Sunkenland oyununun teknik tarafı ise daha kötü. Daha önce de belirttiğim gibi oyunda sayısız yaşam kalitesi özelliği problemi var ve bunların üzerine daha da fazla oyun içi hata geliyor. Hatta, şu anda oyunda saatlerce ilerlemenizi silen bir hata bile mevcut. Optimizasyon cephesi de sıkıntılı. Yalnız, oyunun bu yönlerini tam olarak eleştirebilmem de ne kadar mümkün, bilemiyorum. Oyun sonuçta erken erişim sürecine yeni başladı ve bu süreçlerde, özellikle de ilk günlerinde bu kadar hatalı ve problemli yapıtlar görmemiz doğal. Sonuçta karşımızda bitmiş bir proje yok; oyun hala aktif bir şekilde geliştirilme aşamasında. Umuyorum ki sıkıntılar adım adım düzeltilecektir.
Sunkenland, ne yazık ki ses ve müzik tarafında da etkileyici bir şey sunmuyor. Yani, her şeyden önce oyunda müzik adına pek bir şey yok.
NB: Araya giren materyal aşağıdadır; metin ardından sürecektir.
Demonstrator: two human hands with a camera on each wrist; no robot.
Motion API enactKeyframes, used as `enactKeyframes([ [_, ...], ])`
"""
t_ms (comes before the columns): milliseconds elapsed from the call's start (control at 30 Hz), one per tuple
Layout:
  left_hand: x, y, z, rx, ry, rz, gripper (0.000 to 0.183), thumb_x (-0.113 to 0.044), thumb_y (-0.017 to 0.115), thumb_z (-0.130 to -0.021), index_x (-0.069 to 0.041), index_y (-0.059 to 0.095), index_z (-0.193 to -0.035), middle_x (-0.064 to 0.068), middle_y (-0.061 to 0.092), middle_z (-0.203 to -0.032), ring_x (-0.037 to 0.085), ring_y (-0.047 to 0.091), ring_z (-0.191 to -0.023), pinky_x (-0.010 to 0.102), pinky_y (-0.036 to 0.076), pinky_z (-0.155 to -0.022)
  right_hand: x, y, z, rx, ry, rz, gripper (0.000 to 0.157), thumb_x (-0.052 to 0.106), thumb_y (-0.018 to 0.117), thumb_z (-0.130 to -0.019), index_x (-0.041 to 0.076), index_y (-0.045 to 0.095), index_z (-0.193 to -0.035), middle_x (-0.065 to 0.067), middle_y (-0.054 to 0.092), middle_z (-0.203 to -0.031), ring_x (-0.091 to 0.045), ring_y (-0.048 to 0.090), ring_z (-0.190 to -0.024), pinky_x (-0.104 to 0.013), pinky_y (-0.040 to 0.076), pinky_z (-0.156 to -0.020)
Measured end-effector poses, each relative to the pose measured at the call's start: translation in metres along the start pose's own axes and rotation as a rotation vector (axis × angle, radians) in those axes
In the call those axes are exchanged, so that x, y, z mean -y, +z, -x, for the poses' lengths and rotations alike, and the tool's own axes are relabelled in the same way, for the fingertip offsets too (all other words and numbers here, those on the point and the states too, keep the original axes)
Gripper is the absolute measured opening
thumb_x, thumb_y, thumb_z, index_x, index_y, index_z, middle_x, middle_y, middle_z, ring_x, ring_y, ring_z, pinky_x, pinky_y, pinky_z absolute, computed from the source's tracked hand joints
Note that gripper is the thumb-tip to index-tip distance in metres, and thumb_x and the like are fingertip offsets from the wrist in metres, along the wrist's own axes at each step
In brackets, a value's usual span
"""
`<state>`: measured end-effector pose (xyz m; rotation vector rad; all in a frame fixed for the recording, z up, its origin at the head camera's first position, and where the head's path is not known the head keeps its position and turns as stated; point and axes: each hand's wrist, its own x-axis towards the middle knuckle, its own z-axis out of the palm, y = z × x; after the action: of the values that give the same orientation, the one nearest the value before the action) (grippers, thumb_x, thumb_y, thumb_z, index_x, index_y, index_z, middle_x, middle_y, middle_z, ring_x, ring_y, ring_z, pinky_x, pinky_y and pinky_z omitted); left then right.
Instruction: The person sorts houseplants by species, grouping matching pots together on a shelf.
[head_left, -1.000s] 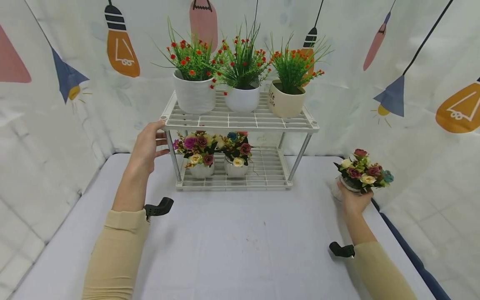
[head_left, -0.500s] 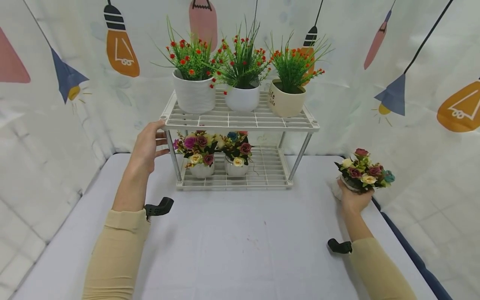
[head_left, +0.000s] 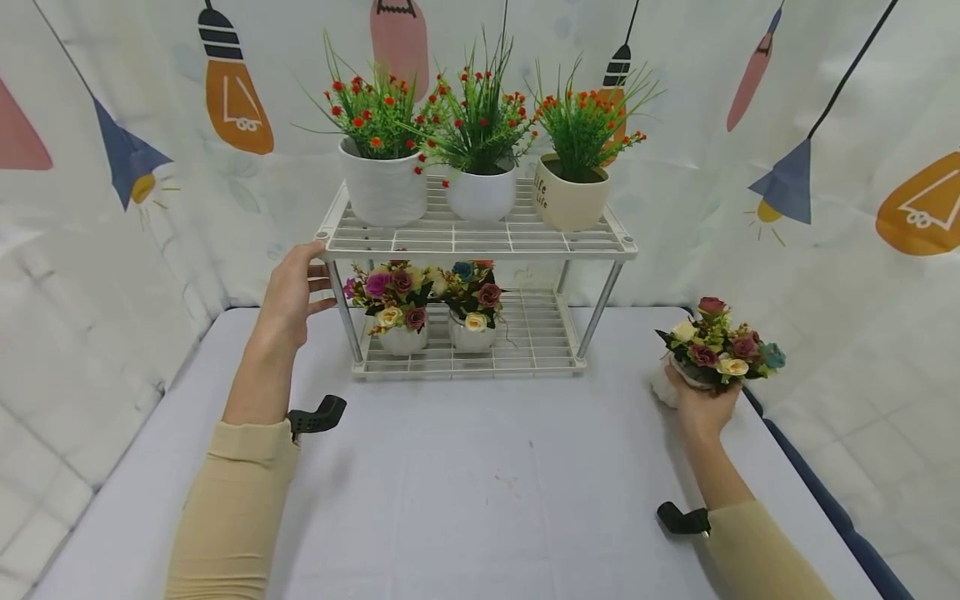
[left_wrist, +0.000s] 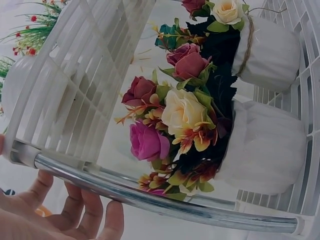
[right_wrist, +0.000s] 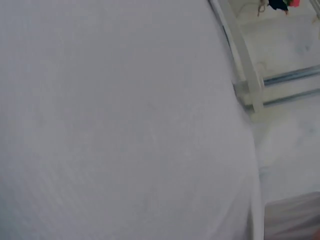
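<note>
In the head view my left hand (head_left: 288,292) holds the upper left corner of a white two-tier wire shelf (head_left: 480,246); in the left wrist view its fingertips touch the metal post (left_wrist: 150,192). At the right side of the table, my right hand (head_left: 705,412) grips a small white pot with artificial roses (head_left: 723,346) in red, cream and teal, leaning to the right. Two similar rose pots, one purple (head_left: 403,337) and one with a teal bloom (head_left: 472,333), stand side by side on the lower tier. The right wrist view misses the held pot.
On the upper tier stand three pots of red-flowered grass: a ribbed white pot (head_left: 384,192), a smooth white pot (head_left: 482,196) and a cream pot (head_left: 572,204) with lettering. A white cloth covers the table (head_left: 480,483). Behind hangs a printed curtain (head_left: 690,83).
My right hand and the rose pot have moved slightly left over the last half second. My left hand keeps its place at the shelf corner, and the head view has shifted a little.
</note>
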<state>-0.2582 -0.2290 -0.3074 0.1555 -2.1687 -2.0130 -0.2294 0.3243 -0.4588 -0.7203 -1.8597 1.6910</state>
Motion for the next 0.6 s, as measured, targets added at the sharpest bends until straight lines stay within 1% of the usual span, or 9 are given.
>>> enactKeyframes([
  [100, -0.001, 0.000, 0.000, 0.000, 0.004, 0.000, 0.041, -0.060, 0.042, -0.104, -0.024, 0.058, -0.118, 0.004, 0.047, -0.114, 0.018, 0.050, -0.102, 0.042, 0.043, -0.091, 0.008, 0.000, 0.013, 0.045, -0.026, -0.034, 0.118, 0.022, 0.092, -0.079, 0.023, 0.011, -0.164, 0.005, 0.020, -0.167, -0.004, 0.018, -0.149, -0.018, 0.011, -0.118],
  [233, -0.001, 0.000, 0.000, 0.001, 0.008, 0.006, 0.041, -0.059, 0.043, -0.104, -0.024, 0.058, -0.116, 0.004, 0.048, -0.113, 0.018, 0.050, -0.101, 0.042, 0.044, -0.091, 0.019, 0.002, 0.033, 0.126, -0.065, -0.074, 0.115, 0.015, 0.091, -0.080, 0.026, 0.013, -0.163, 0.005, 0.022, -0.166, -0.004, 0.019, -0.148, -0.021, 0.012, -0.119],
  [333, -0.001, 0.000, -0.001, 0.001, 0.012, 0.001, 0.041, -0.060, 0.043, -0.104, -0.024, 0.059, -0.116, 0.005, 0.048, -0.113, 0.018, 0.051, -0.101, 0.042, 0.044, -0.090, 0.025, 0.007, 0.050, 0.195, -0.111, -0.100, 0.110, 0.010, 0.089, -0.082, 0.027, 0.015, -0.162, 0.004, 0.026, -0.164, -0.007, 0.021, -0.148, -0.025, 0.013, -0.121],
  [433, -0.001, 0.000, -0.001, 0.000, 0.012, -0.002, 0.042, -0.059, 0.043, -0.104, -0.023, 0.058, -0.118, 0.005, 0.048, -0.113, 0.018, 0.051, -0.101, 0.043, 0.044, -0.091, 0.032, 0.012, 0.066, 0.255, -0.139, -0.102, 0.108, 0.010, 0.088, -0.083, 0.026, 0.016, -0.161, 0.004, 0.027, -0.163, -0.009, 0.021, -0.149, -0.030, 0.012, -0.122],
  [533, 0.000, 0.000, -0.001, 0.004, 0.004, 0.019, 0.041, -0.058, 0.044, -0.104, -0.023, 0.058, -0.118, 0.006, 0.048, -0.113, 0.018, 0.051, -0.101, 0.044, 0.044, -0.091, 0.037, 0.018, 0.080, 0.310, -0.155, -0.084, 0.105, 0.013, 0.088, -0.084, 0.025, 0.018, -0.161, 0.003, 0.028, -0.162, -0.010, 0.022, -0.149, -0.035, 0.010, -0.123],
  [600, 0.000, -0.001, -0.001, 0.003, 0.000, 0.027, 0.040, -0.058, 0.045, -0.104, -0.023, 0.057, -0.118, 0.006, 0.048, -0.113, 0.018, 0.051, -0.101, 0.044, 0.044, -0.092, 0.039, 0.023, 0.088, 0.357, -0.170, -0.082, 0.102, 0.012, 0.087, -0.085, 0.023, 0.019, -0.160, 0.002, 0.029, -0.160, -0.011, 0.023, -0.149, -0.039, 0.012, -0.123],
])
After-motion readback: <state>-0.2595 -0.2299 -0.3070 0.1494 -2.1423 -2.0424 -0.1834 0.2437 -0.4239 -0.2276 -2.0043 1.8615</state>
Varsa da o kadar unutulabilir parçalar var ki hepsi bir kulağımdan girip, öbüründen çıktı. Etkileyici hiçbir şey yoktu. Ses tarafında da oyun gayet vasat. Yani, doğru düzgün bir seslendirme zaten yok. Ses efektleri de bağımsız ve düşük bütçeli bir video oyunundan bekleyebileceğiniz seviyede. Bütçe kesintileri oynanış tarafında yapılınca oyunun çapı küçülüyor ama aynı kesintiler, sunum elementlerine de yansıdığı zaman bence kalite düşüyor. Yani, oynanışa kıyasla çok daha kötü etki bırakıyor bu alanlarda bütçe kesmek.
Durumu özetlemek gerekirse Sunkenland, şimdilik basit ve etkisiz bir hayatta kalma oyunu gibi görünüyor. Yani, bu oyunun rakibi olabilecek birçok farklı kaliteli video oyunu var ve bu yapıt, onların arasında parlamak için yenilikçi olan hiçbir şey yapmıyor. Yani, su altında şehir keşfetmek kesinlikle yeni sayılabilecek bir şey bu tür için ama sonucunda o keşif yeni hissettirmiyor, problem o. Belki gelecekte bu oyun çok daha iyi bir hal alabilir veya belki arkadaşlarla birlikte oyunu oynamak daha eğlencelidir, bilemiyorum. Ben oyunu tek başıma oynadım ve çıkış versiyonunu değerlendiriyorum. Artık tam sürümü çıktığı zaman kendisine bir kere daha bakarım.